**What is being asked**
Using the listing, copy each whole line that features "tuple".

**Source records**
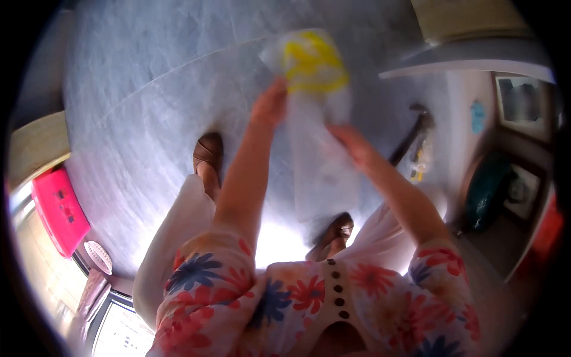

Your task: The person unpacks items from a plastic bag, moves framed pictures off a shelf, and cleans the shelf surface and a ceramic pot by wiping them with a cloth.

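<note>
A translucent white plastic bag (324,154) with bold yellow print hangs between my two hands, above the grey floor. My left hand (272,102) grips its left edge, close to the yellow print; the fingers are partly hidden and blurred. Lower on the opposite side, my right hand (352,143) is closed at the bag's right edge. The bag hangs long and loose below the hands, reaching down toward my right shoe (333,235). Motion smears the bag, and I cannot tell whether anything is inside it.
On the right, a long dark-handled tool (410,137) stands near a yellow-and-black item (419,160). Beyond are a dark teal vessel (489,190) and a framed picture (523,104). At left are a pink box (59,211) and a white perforated basket (98,257).
</note>
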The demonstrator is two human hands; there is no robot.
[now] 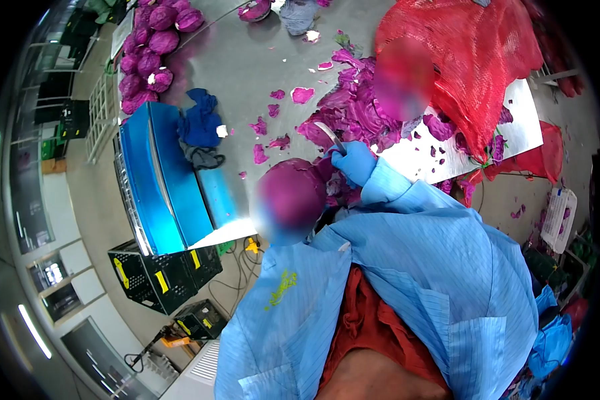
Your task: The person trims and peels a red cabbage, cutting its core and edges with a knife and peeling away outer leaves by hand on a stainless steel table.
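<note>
My right hand point(357, 163), in a blue glove, is closed around a knife point(328, 135) whose short curved blade points up and left. Just left of it, a round red cabbage point(292, 192) is at the near table edge. My left hand point(273, 227) shows only as a blue blur at the cabbage's lower left side and seems to hold it; its fingers are not distinct. Loose purple leaves lie between the cabbage and my right hand. Beyond the knife, a large heap of cut cabbage leaves point(353, 100) covers the table.
Whole red cabbages point(161, 41) are piled at the far left. A red mesh sack point(460, 60) lies at the right, partly over a white board point(530, 123). A blue bin point(170, 173) and blue cloth point(201, 119) are left. Black crates point(157, 280) stand below on the floor.
</note>
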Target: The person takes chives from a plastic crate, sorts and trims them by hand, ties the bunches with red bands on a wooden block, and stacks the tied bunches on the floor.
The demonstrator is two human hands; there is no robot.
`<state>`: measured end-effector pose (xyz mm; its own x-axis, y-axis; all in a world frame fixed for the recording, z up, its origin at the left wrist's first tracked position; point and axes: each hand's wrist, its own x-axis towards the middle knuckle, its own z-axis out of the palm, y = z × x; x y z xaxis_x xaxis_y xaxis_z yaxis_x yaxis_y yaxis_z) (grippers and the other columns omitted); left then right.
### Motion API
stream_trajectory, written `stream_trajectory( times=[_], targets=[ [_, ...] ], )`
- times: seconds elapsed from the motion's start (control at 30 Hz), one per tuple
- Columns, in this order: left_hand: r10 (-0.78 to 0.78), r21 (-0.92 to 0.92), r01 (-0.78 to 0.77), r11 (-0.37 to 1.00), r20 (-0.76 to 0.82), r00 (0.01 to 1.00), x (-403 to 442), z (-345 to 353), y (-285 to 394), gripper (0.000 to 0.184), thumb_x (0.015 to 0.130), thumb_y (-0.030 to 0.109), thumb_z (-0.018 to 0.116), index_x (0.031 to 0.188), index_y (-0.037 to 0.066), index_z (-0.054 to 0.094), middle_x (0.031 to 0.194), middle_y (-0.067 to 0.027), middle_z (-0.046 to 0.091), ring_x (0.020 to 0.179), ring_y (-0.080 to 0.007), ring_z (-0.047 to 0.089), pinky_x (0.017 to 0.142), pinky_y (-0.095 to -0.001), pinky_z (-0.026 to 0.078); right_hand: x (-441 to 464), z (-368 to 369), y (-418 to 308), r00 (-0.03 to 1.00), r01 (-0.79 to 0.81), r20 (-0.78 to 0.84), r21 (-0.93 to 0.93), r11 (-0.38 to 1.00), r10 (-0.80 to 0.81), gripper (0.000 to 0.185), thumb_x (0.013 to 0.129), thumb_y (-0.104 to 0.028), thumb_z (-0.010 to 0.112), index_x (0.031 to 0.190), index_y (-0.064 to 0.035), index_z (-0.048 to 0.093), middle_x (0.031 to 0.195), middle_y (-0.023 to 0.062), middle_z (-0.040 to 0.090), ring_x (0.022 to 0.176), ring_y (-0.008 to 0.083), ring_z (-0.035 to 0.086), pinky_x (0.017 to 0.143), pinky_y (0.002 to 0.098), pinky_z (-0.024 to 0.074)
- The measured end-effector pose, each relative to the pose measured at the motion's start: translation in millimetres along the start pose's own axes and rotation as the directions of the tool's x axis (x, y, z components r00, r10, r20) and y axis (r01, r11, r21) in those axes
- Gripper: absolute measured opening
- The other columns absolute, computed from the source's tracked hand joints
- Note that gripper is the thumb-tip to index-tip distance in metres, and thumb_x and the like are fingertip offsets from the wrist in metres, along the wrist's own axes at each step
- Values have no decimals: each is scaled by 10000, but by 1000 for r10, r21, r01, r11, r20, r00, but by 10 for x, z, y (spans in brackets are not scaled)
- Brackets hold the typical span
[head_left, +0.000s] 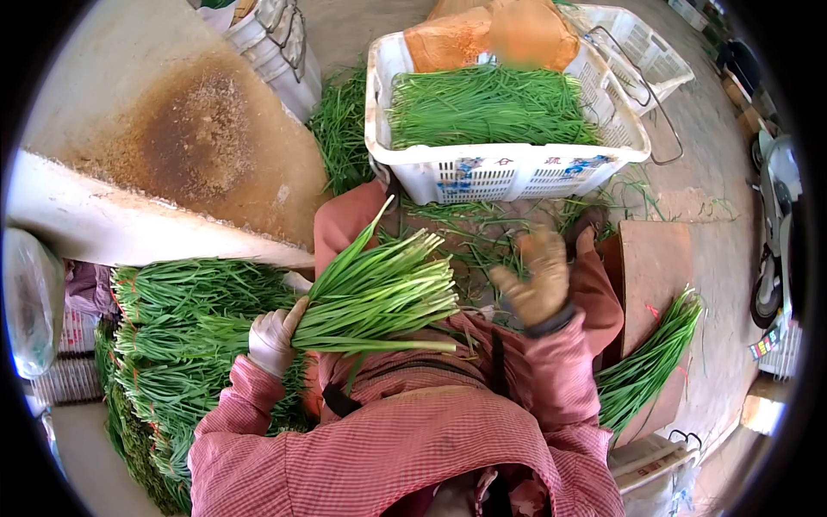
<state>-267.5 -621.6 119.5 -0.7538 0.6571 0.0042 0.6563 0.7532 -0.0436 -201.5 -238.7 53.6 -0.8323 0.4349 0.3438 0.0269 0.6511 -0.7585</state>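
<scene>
My left hand (pixel 276 338), in a pale glove with bare fingertips, grips a bunch of garlic chives (pixel 379 302) above my lap. The pale cut ends point right. To the right, my right hand (pixel 538 280) in a tan glove is raised over my knee, slightly blurred, with its fingers apart and nothing in it. Stacked bundles of chives (pixel 194 345) lie at my left, some bound with red-orange ties. Another bunch of chives (pixel 650 366) rests on a brown board at my right.
In front stands a white plastic crate (pixel 517 164) filled with chives, an orange-brown sheet at its back. A stained ledge (pixel 181 138) is at the left, with a bucket (pixel 280 56) behind it. Loose chives litter the floor. A scooter (pixel 775 224) stands far right.
</scene>
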Motion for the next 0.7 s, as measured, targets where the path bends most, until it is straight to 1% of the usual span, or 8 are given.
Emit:
stream_trajectory(
  times=[0.1,0.3,0.4,0.43,0.47,0.53,0.6,0.7],
  targets=[
    [7,-2,-7,1000,-44,999,-6,42,45,628,560,119,651,1160,111,464,652,-63,492,564,-248,505,533,-348,397,-67,328,-438,844,380,449,-119,917,-292,502,603,-435,682,1009,-157,587,1145,100,498,1100,246,414,992,386,226],
    [-91,-272,97,957,36,995,-46,99,7,559,607,107,638,1142,114,477,780,-106,583,696,-268,578,621,-331,459,-108,757,-257,782,-192,603,472,861,-157,220,799,-206,551,967,-65,567,907,111,567,842,228,498,777,329,407],
    [-123,-386,167,908,134,983,33,97,55,519,649,113,626,1145,135,475,836,-123,595,768,-265,588,669,-317,473,-126,724,-310,830,-547,551,779,306,82,174,848,-134,496,771,0,577,743,74,536,677,129,484,665,247,434],
    [-101,-439,147,887,125,987,57,112,52,511,650,110,625,1140,134,481,839,-123,594,774,-266,587,672,-317,473,-51,566,-334,846,-378,532,640,669,-31,231,854,-177,500,755,10,593,726,60,550,705,110,495,687,231,429],
    [-81,-489,126,863,113,990,71,121,52,503,652,108,624,1135,133,486,843,-123,594,780,-268,586,676,-317,473,20,491,-323,846,-379,532,638,670,-28,231,854,-177,500,755,10,593,726,60,550,705,110,495,687,231,429],
    [-112,-526,167,834,134,985,77,118,40,490,658,106,618,1130,133,491,856,-127,593,797,-267,586,697,-314,470,171,397,-264,794,-605,517,725,328,321,236,848,-210,514,822,7,603,775,52,571,760,100,508,725,224,419],
    [-107,-466,163,870,144,984,55,144,-9,499,659,122,622,1138,136,484,841,-122,592,784,-270,584,686,-319,469,238,357,26,890,-452,324,729,514,322,242,851,-253,506,879,-42,622,816,41,603,802,123,529,770,250,408],
    [-76,-336,135,932,183,980,62,165,-36,526,642,145,635,1144,141,477,810,-118,586,741,-274,581,643,-337,463,498,108,-211,859,-325,511,534,780,8,445,742,-258,630,1122,-79,482,1115,150,490,1054,245,442,935,341,325]
  ],
)
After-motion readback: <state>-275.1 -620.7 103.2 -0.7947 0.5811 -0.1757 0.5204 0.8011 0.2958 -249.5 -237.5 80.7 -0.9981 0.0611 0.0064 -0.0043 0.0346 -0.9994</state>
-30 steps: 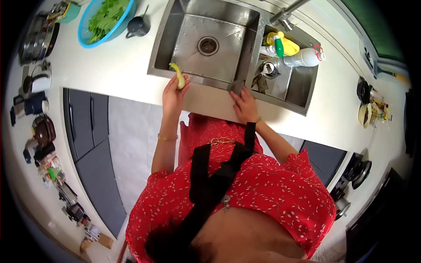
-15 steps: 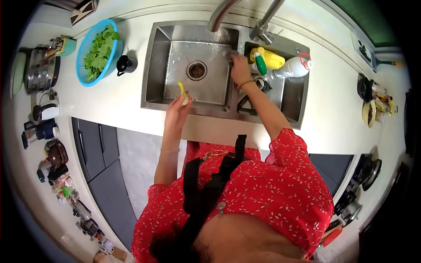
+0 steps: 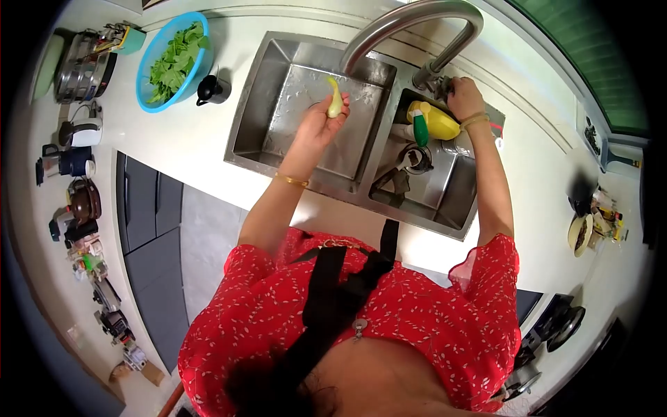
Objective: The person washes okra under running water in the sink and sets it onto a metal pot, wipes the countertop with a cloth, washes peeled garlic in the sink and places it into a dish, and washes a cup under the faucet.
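My left hand (image 3: 325, 119) is over the left basin of the steel sink (image 3: 244, 142). Its fingers are closed around a small pale yellow-green vegetable (image 3: 335, 104) with a rounded bulb end and a thin curved neck, perhaps a shallot. The neck points up toward the faucet spout (image 3: 354, 55). At the base of the faucet, my right hand (image 3: 465, 99) is closed on the faucet handle (image 3: 442, 87); the fingertips are partly hidden. Below my right wrist lie a yellow bottle (image 3: 439, 124) and a green-capped bottle (image 3: 420, 129).
A blue basin (image 3: 142, 82) of leafy greens (image 3: 177, 62) stands on the counter left of the sink, beside a black cup (image 3: 212, 90). Dark items and a drain strainer (image 3: 417, 160) sit in the right basin. Several appliances line the left counter.
My left hand has risen with the vegetable from the sink's front edge to above the left basin. My right hand has moved from the sink divider to the faucet handle.
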`<state>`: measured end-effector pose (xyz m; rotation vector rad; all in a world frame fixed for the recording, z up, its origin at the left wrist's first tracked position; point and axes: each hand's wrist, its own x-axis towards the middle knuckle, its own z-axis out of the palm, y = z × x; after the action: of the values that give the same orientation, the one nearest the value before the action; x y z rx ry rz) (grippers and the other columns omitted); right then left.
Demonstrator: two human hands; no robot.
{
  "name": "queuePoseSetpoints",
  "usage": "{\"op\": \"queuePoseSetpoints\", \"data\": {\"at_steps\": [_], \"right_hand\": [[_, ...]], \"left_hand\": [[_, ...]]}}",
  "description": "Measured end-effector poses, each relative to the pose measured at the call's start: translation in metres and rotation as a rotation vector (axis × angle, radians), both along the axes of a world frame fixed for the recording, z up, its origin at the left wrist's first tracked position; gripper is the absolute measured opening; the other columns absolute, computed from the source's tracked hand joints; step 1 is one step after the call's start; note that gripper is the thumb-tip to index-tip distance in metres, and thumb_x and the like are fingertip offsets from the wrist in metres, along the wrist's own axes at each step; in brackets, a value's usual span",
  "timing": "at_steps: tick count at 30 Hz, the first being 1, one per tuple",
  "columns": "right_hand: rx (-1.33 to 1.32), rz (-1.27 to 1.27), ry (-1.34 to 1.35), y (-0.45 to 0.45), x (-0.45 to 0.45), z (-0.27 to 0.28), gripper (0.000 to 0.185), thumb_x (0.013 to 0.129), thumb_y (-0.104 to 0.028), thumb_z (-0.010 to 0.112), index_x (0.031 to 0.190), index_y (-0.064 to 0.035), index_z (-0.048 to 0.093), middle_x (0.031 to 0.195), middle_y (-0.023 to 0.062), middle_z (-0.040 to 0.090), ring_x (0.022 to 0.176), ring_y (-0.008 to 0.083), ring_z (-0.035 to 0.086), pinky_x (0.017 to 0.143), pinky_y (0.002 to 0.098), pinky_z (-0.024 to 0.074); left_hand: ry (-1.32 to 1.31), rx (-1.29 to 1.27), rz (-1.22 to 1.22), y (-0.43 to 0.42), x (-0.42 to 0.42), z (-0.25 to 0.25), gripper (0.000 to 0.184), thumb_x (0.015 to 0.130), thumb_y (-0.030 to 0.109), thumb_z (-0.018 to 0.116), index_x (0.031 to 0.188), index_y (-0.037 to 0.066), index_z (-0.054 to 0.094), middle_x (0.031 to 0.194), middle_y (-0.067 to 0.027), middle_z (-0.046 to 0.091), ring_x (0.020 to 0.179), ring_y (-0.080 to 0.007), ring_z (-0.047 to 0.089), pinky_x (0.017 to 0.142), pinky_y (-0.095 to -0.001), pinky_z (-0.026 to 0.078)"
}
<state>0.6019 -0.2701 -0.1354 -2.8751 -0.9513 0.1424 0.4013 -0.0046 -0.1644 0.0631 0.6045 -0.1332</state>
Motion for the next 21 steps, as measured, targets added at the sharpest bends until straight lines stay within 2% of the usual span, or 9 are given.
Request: {"op": "queuePoseSetpoints", "data": {"at_steps": [4,7,10,13,16,19,21], "right_hand": [[-0.086,-0.044,0.041,-0.002,-0.002,-0.001,0.018,0.068,-0.010,0.049,0.082,-0.0003,0.054,0.080,0.0187,0.056,0.083,0.0335,0.053,0.073,0.0398,0.0444],[-0.078,-0.086,0.049,-0.006,-0.008,0.000,0.021,0.070,-0.012,0.048,0.085,0.0001,0.055,0.081,0.0197,0.057,0.081,0.0346,0.053,0.072,0.0403,0.0441],[-0.083,-0.091,0.117,-0.007,-0.007,0.004,0.026,0.071,-0.015,0.048,0.090,-0.0010,0.056,0.084,0.0197,0.058,0.076,0.0344,0.055,0.072,0.0407,0.0458],[0.050,-0.076,0.034,-0.002,-0.021,0.016,0.024,0.070,-0.015,0.049,0.090,-0.0019,0.055,0.082,0.0191,0.058,0.074,0.0346,0.055,0.070,0.0410,0.0454],[0.254,-0.088,0.024,0.019,-0.049,0.046,0.023,0.070,-0.013,0.050,0.090,-0.0027,0.053,0.079,0.0191,0.057,0.075,0.0340,0.055,0.067,0.0413,0.0450],[0.385,-0.186,0.171,0.048,-0.075,0.069,0.028,0.070,-0.010,0.051,0.097,-0.0032,0.046,0.078,0.0196,0.056,0.074,0.0340,0.055,0.064,0.0406,0.0438],[0.475,-0.192,0.218,0.063,-0.085,0.064,0.031,0.071,-0.011,0.052,0.100,-0.0030,0.044,0.076,0.0193,0.055,0.071,0.0332,0.055,0.063,0.0391,0.0432]], "left_hand": [[-0.053,-0.118,0.005,-0.004,0.010,0.005,0.031,0.091,0.016,0.033,0.109,-0.009,0.039,0.090,-0.0143,0.046,0.079,-0.0217,0.049,0.067,-0.0263,0.046],[0.050,0.008,0.053,-0.010,0.022,0.021,0.027,0.089,0.009,0.035,0.107,-0.011,0.039,0.093,-0.0159,0.046,0.085,-0.0248,0.049,0.077,-0.0305,0.047],[0.027,0.029,0.053,-0.013,0.031,0.032,0.023,0.084,0.000,0.039,0.103,-0.011,0.040,0.096,-0.0181,0.045,0.092,-0.0270,0.047,0.082,-0.0342,0.046],[0.055,-0.049,0.080,-0.015,0.042,0.023,0.016,0.081,-0.003,0.046,0.095,-0.009,0.043,0.092,-0.0169,0.047,0.088,-0.0263,0.050,0.078,-0.0308,0.048],[0.033,0.101,0.034,-0.017,0.053,0.010,0.012,0.079,-0.001,0.051,0.089,-0.005,0.045,0.081,-0.0118,0.049,0.075,-0.0209,0.052,0.064,-0.0240,0.049],[-0.034,0.041,-0.113,-0.013,0.061,-0.020,0.011,0.081,0.007,0.053,0.086,0.000,0.047,0.071,-0.0067,0.048,0.062,-0.0136,0.049,0.051,-0.0184,0.044],[-0.051,0.127,-0.182,-0.012,0.056,-0.021,0.013,0.084,0.012,0.050,0.090,0.001,0.048,0.069,-0.0053,0.048,0.058,-0.0110,0.047,0.048,-0.0179,0.041]]}}
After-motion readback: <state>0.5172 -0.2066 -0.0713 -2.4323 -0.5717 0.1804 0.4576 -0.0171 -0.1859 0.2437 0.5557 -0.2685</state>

**Solution**
- times: seconds elapsed from the motion's start (control at 30 Hz), one per tuple
  "timing": "at_steps: tick count at 30 Hz, the first being 1, one per tuple",

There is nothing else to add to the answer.